*WHAT TO DO*: Tell how many lines in the records contain the word "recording"; the number alone is the answer.

++++++++++

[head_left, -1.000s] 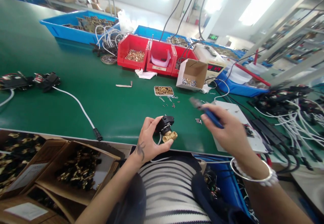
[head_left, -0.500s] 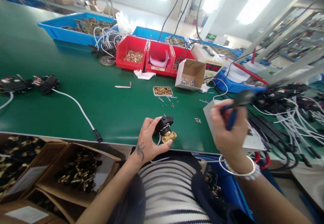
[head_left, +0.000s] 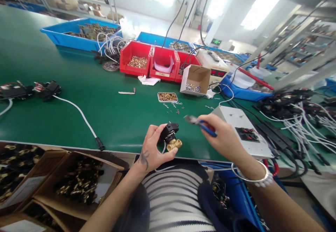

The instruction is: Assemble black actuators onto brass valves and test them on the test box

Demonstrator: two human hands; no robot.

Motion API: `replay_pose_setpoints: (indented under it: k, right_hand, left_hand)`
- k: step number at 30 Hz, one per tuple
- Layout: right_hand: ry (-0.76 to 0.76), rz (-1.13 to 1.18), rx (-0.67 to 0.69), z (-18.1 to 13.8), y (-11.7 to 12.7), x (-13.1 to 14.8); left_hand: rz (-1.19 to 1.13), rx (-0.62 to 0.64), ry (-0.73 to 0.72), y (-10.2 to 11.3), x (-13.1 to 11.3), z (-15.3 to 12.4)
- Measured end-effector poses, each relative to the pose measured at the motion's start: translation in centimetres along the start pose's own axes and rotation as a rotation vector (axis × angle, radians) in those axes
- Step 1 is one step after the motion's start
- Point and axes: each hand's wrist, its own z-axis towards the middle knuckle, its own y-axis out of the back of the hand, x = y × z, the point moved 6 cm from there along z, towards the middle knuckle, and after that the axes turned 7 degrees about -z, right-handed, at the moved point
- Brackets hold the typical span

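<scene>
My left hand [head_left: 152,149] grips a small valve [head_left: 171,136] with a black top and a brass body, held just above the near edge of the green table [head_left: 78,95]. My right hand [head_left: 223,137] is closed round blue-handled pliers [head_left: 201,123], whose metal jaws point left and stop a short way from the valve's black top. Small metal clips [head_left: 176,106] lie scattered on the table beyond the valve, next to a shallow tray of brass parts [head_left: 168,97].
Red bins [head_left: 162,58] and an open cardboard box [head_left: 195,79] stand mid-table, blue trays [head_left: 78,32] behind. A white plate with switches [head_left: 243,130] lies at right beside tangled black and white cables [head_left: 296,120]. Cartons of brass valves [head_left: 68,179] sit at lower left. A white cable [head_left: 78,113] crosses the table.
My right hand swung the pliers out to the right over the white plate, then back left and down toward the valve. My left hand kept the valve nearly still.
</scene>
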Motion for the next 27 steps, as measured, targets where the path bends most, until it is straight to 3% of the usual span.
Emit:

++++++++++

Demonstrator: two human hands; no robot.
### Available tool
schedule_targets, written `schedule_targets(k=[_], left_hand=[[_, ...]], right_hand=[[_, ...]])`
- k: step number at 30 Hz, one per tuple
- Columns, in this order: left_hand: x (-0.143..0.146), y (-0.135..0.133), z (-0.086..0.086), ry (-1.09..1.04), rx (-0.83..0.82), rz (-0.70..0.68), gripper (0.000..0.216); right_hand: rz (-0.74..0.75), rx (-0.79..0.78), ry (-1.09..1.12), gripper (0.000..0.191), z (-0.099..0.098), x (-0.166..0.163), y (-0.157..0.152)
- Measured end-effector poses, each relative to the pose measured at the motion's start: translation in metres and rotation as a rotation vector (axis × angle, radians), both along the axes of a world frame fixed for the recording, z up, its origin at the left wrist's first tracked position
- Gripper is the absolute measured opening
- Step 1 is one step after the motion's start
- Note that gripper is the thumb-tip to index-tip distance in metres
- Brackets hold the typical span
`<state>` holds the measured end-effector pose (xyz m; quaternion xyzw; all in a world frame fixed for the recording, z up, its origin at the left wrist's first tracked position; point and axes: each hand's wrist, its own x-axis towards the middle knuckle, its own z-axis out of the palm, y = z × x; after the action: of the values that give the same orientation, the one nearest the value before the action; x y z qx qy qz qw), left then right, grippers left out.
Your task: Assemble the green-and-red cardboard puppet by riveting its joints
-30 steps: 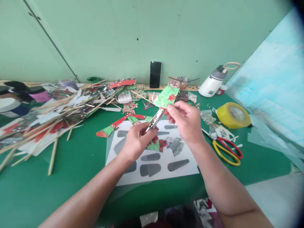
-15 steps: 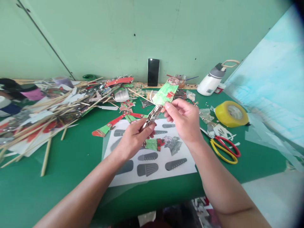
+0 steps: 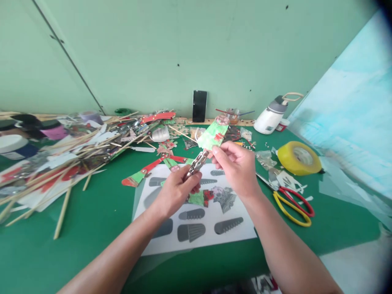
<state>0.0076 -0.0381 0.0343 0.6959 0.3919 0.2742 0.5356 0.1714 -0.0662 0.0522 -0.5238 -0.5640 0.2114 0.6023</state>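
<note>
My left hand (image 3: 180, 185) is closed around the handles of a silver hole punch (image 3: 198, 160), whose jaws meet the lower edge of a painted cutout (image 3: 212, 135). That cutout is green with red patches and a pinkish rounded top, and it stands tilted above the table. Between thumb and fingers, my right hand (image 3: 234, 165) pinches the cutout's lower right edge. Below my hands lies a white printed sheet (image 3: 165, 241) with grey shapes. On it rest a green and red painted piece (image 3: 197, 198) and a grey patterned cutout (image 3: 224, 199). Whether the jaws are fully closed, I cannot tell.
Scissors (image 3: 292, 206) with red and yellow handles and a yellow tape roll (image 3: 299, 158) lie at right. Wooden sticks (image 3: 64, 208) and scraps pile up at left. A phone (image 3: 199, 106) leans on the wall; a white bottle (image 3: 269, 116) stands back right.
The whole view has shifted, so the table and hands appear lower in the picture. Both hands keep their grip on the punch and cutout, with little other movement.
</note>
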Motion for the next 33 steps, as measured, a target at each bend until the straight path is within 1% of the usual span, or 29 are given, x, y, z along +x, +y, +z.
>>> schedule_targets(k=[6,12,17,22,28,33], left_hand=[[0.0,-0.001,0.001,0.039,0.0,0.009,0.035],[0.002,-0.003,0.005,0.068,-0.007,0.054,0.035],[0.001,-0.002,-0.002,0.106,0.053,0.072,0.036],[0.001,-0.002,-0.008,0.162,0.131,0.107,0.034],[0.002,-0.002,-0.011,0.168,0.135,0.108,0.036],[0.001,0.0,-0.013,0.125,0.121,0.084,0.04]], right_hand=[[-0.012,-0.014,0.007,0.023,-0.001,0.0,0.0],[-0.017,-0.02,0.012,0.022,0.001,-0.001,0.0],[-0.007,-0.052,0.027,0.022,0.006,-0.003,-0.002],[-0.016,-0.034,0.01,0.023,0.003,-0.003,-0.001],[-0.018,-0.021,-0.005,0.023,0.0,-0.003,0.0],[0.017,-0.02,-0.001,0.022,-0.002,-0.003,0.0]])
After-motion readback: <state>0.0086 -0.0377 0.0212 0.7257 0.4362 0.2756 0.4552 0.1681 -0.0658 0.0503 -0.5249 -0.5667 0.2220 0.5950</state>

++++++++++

*REPLY TO THE TASK*: 2